Sri Lankan President Junius R. Jayewardene has agreed to a request by the government of India to hold talks with the leaders of the Tamil minority to find a long-range solution to the ethnic strife that left more than 300 persons dead in clashes early this month, Indian Prime Minister Indira Gandhi said today.
Reporting to the Indian Parliament on her two days of talks with Sri Lankan special envoy H.W. Jayewardene, the president's brother, Gandhi said she had offered India's assistance in reopening the dialogue with leaders of Sri Lanka's 3.5 million Tamils.
Asserting that India does not intend to interfere in Sri Lanka's internal affairs, the prime minister said that because of the close cultural and historical ties between Sri Lanka and Tamils in southern India, this country also was affected by the violence.
Gandhi said Jayewardene had agreed to hold talks with Tamil leaders, the first since the Tamil-Sinhalese clashes, "to find a lasting solution to their problems within the framework of a united Sri Lanka."
She announced that the Indian government is establishing a relief committee, initially funded with $1 million, to provide aid for riot-affected Sri Lankans, and that a delegation from Parliament will visit Sri Lanka.
The talks between Gandhi and the Sri Lankan president's brother appeared to have eased tensions that had developed between the two countries even before the outbreak of the violence in Sri Lanka.

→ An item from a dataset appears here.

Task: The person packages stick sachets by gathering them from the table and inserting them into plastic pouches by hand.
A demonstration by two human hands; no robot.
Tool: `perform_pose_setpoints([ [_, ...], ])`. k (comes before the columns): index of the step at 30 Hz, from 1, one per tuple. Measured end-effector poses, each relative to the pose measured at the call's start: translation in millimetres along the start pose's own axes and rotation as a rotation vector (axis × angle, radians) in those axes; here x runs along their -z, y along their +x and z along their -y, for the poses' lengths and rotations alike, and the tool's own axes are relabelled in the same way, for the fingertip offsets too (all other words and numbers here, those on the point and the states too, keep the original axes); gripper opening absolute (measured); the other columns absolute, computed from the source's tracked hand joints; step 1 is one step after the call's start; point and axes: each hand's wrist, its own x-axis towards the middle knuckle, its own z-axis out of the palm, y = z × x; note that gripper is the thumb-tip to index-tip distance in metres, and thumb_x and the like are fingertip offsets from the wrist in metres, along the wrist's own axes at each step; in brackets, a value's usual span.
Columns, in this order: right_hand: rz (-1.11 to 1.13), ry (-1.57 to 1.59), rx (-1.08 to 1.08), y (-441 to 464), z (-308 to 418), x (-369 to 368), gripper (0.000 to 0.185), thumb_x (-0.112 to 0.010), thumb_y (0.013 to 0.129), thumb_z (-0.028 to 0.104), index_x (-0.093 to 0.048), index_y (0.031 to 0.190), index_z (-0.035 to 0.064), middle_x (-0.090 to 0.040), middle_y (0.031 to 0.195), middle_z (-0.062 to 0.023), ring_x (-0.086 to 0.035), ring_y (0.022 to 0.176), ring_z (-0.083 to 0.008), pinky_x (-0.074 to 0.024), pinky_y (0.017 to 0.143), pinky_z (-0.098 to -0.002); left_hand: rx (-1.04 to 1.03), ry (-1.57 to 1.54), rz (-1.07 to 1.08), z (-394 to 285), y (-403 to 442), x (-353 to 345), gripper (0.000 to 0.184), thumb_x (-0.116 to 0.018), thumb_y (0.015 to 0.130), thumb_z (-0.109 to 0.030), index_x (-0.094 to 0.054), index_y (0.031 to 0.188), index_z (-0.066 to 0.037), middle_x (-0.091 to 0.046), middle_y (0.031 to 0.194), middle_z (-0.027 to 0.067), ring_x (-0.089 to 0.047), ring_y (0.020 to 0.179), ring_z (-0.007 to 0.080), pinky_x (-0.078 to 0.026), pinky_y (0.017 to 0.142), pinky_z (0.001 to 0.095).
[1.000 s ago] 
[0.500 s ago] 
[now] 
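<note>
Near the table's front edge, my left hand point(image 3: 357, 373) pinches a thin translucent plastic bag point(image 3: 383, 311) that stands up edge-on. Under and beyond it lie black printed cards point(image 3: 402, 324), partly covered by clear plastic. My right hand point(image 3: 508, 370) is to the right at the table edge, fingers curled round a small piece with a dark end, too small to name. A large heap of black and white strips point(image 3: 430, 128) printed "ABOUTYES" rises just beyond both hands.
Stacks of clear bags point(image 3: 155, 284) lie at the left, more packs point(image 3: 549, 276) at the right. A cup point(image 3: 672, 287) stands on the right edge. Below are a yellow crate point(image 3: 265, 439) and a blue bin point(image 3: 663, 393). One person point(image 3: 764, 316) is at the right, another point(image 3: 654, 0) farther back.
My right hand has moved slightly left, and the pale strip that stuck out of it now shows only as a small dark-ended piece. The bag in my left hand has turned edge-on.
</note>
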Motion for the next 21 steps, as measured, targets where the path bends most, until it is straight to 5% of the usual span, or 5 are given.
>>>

Indian Foreign Minister P.V. Narasimha Rao had expressed concern over emergency regulations that permitted the disposal of the bodies of persons killed by security forces without autopsy or notification of relatives.
The Sri Lankan government reacted sharply to the criticism, charging interference by India, and some Sri Lankan ministers revived long-dormant charges that Tamil insurgent guerrillas seeking an independent state in the northern and eastern provinces of Sri Lanka were obtaining refuge in predominantly Tamil areas of southern India.
Gandhi told the Parliament that she had asked Jayewardene about the Sri Lankan government's decision earlier this week to assume ownership of damaged and abandoned Tamil property.
She said the special envoy explained that it had been done "in the interest of the affected persons to prevent distress sales, unlawful occupation and other such possible misuse."
Gandhi said the envoy had reiterated that President Jayewardene is willing to make major concessions to the leading Tamil party of Sri Lanka, the Tamil United Liberation Front, provided that the party renounces its separatist demands.
The Sri Lankan president, in an interview in Colombo last week, said that if the Tamil front agreed to a united Sri Lanka, he would withdraw the Army from the Northern Province, repeal the stringent Prevention of Terrorism Act, offer an amnesty to political prisoners, broaden the use of Tamil as a national language, and give increased autonomy to Tamils in the form of district development councils.
Gandhi said that when she told the envoy the concessions may not satisfy the Tamils, he said the Sri Lankan government is willing to consider "any other proposals which would give the Tamil minority its due share in the affairs of their country within the framework of a united Sri Lanka."
The front, however, rejected the demand that its members renounce separatism, and its 17 members of Parliament dropped out of the legislature, which is dominated by Jayewardene's United National Party.
Tamil members of both houses of the Indian Parliament staged a walkout today, criticizing the prime minister for failing to condemn what they termed the "genocide of Sri Lanka."